At the climax of a seven-year-long battle between the Ghana Commercial Bank (GCB) and its ex-employees over pension entitlements, the Appeal Court yesterday unanimously ruled that the GCB apply its internal mechanisms to pay the percentage of the pensioners.
The ruling is expected to bring to an end the use of technicalities by GCB to keep litigating with its former employees as to what they deserve or do not deserve.
The three-member panel Appeal Court, presided over by Justice S.A. Brobbey, nullified a phraseology contained in a previous ruling of an Accra High Court to peg the pensioners benefits at 50% and maintained that the basic salary is to be applied only to the period before the introduction of the consolidated fund; that is, December 1,1992.
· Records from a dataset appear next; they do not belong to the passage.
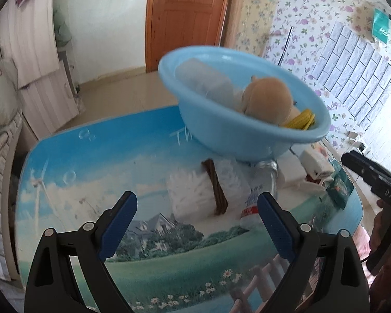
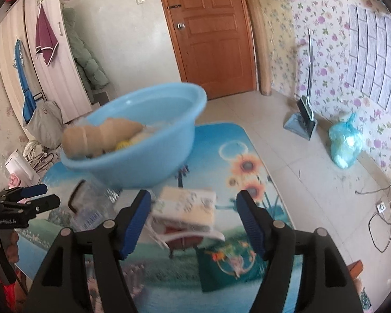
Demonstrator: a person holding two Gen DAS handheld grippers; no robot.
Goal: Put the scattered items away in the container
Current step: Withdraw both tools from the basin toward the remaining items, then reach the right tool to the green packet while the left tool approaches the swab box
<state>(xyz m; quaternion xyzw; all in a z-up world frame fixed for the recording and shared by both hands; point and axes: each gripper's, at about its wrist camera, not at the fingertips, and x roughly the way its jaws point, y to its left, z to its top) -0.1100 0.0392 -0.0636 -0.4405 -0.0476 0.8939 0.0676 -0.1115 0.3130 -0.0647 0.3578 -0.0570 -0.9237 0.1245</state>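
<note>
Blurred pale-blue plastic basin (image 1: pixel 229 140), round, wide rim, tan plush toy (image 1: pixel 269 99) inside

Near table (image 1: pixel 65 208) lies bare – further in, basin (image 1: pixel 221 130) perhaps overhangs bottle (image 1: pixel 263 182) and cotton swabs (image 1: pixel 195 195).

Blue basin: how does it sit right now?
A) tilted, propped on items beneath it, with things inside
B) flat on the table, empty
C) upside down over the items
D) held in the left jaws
A: the blue basin sits tilted on a pack of cotton swabs and a bottle, holding a tan toy; both grippers' jaws are open and empty.
</note>
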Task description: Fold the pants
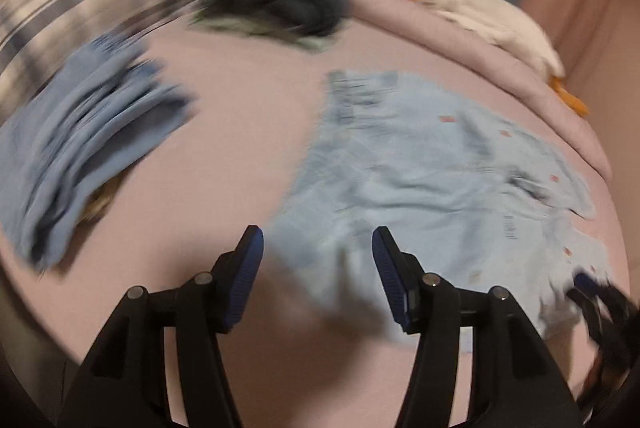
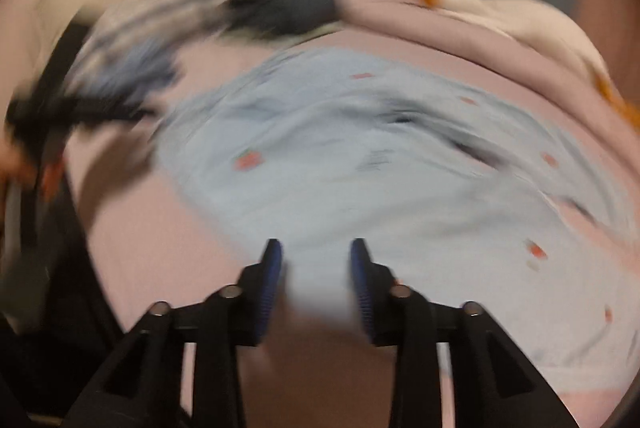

The subject of litigation between the pensioners and the GCB is that on February 27,1987, the Board of Directors of the GCB accepted the retired workers' proposals and approved new pensions based on the civil servants pension of 70% of the existing basic salary.
Again the Board of Directors was reported to have agreed to pay to retired workers 70% of the salary of those still in active service anytime the basic salaries of those in service were increased, which was also going to be based on the position at which the pensioner retired.
GCB was said to have started implementing this policy until it unilaterally abrogated the exercise 1989. That was the beginning of the litigation.
The pensioners wanted the agreement restored to the 70%, instead of the 15% that they are being paid. They initiated the first legal action at the Tema High Court in 1995 with judgement going in their favour.
The GCB then fired an appeal at the Appeal Court, from where the matter was again referred to the Tema High Court for some legal clarifications.
On February 22, 1999, a judgement was again entered in favour of the pensioners. Not satisfied, GCB used some technicalities to justify why they should go back to an Accra High Court.
The pensioners, to justify the demand for the 70% of the basic salary, roped in the issue of consolidated salaries.
This stemmed from the fact that following the consolidation of salaries, civil servants are supposed to take home not more than 50% of their salaries as pension.
On December 20, this year, as part of the High Court ruling GCB was to pay each of its ex-staff pension based on the new consolidated salary with effect from December 1, 1992 pegged at 50% of salary base.
Thus the saga found its way back to the Court of Appeal, following a May 29, 2002 ruling in the matter of 'The Republic verses the Court of Appeal.'
In the Court of Appeal ruling yesterday, the three-member panel ruled, "by unanimous decision of the panel, the appeal succeeded in part and failed in part."
The evidence of the Controller and Accountant General which suffered civil servants to take home not more than 50% of their salaries cannot be applied to the pensioners, Justice Brobbey said.
He went on, "The 50% decreed by the trial judge cannot be enforced and should be set aside, the parties are to apply the internal mechanism which exists in the bank to settle the percentage of computing the pensions."
He further stated that the failure of the appeal so far means that the basic salary is to be applied only up to the period before the introduction of the consolidated fund.
Meanwhile, the panel directed that both applicant's and defendant's counsels work to determine the percentage at which the GCB is to peg the pensioners' benefit under the new consolidated salaries.